> What is required: Scan the data below and state the number of lines that include the word "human", adding no comment.

> Dataset content:
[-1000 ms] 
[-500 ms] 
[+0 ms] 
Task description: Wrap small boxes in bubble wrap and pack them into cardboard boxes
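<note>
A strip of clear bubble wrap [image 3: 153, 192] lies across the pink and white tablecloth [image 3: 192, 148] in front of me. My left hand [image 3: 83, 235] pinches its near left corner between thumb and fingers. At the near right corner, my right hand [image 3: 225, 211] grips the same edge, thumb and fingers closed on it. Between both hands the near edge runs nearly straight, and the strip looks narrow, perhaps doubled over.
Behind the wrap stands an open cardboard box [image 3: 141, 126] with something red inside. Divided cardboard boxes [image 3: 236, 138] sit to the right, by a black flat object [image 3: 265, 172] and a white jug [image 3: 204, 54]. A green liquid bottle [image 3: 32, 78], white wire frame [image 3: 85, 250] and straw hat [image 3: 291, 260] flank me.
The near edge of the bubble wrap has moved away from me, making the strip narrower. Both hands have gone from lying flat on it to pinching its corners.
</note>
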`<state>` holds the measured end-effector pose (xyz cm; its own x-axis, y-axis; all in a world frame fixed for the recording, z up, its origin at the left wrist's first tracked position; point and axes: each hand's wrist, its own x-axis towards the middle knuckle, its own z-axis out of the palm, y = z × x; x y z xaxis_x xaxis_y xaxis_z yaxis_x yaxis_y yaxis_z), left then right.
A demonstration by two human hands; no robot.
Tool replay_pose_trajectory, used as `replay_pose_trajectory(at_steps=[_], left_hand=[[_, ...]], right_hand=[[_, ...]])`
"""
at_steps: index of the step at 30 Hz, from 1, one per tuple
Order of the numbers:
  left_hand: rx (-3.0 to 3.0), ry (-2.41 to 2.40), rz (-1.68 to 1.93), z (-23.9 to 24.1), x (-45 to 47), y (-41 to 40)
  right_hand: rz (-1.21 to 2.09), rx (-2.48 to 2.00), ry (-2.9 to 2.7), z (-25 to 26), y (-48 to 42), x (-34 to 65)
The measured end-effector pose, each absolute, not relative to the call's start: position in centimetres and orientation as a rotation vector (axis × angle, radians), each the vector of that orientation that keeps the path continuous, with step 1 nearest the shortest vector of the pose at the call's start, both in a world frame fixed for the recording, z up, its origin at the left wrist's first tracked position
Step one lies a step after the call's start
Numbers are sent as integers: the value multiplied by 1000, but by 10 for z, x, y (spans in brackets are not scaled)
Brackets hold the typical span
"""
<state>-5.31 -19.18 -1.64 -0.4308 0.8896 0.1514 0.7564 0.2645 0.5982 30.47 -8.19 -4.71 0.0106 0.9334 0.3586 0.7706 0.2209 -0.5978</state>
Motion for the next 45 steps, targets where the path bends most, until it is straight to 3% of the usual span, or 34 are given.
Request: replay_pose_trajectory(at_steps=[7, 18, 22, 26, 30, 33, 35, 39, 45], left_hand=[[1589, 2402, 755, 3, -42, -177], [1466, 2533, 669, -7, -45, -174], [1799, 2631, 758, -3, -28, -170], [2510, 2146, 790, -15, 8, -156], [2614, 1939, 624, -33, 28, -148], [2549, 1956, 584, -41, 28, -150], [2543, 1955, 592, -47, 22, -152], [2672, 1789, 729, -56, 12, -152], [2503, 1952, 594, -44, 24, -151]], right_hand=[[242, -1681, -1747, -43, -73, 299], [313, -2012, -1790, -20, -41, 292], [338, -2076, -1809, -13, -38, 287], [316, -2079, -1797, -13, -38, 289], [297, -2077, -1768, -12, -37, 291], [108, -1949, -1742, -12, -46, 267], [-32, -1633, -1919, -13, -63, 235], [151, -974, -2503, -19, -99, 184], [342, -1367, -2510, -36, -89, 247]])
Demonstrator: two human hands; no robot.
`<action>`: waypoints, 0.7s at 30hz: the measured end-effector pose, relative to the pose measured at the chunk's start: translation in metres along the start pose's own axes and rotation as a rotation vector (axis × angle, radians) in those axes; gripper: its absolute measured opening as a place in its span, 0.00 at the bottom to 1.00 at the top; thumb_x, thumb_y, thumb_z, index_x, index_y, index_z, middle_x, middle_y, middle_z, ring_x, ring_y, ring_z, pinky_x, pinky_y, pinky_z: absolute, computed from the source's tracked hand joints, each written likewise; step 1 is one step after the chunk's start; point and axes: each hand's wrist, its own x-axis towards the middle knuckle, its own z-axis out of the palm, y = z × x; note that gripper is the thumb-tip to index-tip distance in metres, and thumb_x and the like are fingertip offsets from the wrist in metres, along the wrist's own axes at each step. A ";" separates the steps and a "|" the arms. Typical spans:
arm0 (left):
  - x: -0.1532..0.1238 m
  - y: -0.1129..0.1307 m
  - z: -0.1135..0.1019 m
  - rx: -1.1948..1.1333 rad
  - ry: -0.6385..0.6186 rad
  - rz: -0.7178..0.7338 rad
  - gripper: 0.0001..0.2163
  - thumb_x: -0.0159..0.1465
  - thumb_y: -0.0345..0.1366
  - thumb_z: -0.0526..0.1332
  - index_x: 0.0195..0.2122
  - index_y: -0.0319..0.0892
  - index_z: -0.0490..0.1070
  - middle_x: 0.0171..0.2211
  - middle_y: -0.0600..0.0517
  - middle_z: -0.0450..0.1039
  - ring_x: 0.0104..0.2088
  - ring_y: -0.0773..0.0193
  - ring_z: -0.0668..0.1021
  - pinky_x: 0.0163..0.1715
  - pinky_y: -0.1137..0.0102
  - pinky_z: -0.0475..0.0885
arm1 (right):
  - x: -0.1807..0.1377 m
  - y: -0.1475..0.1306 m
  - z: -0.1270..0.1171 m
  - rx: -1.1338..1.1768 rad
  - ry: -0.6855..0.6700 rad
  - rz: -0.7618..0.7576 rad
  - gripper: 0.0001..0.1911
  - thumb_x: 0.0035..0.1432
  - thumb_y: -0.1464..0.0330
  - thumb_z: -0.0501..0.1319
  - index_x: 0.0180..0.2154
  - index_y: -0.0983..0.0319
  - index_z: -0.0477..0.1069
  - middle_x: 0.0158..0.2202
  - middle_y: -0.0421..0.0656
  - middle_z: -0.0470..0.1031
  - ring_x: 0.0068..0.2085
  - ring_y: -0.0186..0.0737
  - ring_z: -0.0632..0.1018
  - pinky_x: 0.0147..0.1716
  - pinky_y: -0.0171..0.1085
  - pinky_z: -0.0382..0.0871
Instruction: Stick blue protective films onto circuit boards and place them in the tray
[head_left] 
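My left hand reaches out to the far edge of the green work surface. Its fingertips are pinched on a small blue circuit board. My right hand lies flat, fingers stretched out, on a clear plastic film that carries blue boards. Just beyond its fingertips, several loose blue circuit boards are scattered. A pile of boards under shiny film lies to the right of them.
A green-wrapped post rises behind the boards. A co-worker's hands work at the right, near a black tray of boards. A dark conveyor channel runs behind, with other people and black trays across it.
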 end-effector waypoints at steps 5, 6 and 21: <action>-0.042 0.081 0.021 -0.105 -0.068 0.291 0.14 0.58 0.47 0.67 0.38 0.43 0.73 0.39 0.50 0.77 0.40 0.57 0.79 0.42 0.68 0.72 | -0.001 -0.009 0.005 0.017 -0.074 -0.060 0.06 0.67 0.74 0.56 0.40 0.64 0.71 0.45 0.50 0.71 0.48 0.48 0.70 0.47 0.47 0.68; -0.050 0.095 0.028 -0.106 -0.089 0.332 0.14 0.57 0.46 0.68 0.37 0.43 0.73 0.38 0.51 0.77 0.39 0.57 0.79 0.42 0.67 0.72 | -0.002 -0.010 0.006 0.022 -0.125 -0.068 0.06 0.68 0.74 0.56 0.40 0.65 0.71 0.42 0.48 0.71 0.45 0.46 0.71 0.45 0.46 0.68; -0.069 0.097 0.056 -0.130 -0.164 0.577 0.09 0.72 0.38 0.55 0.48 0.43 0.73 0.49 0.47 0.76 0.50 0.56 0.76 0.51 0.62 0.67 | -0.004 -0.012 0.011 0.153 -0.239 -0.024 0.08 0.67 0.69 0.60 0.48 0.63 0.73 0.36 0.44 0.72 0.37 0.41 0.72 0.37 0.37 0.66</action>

> Result of this task: 2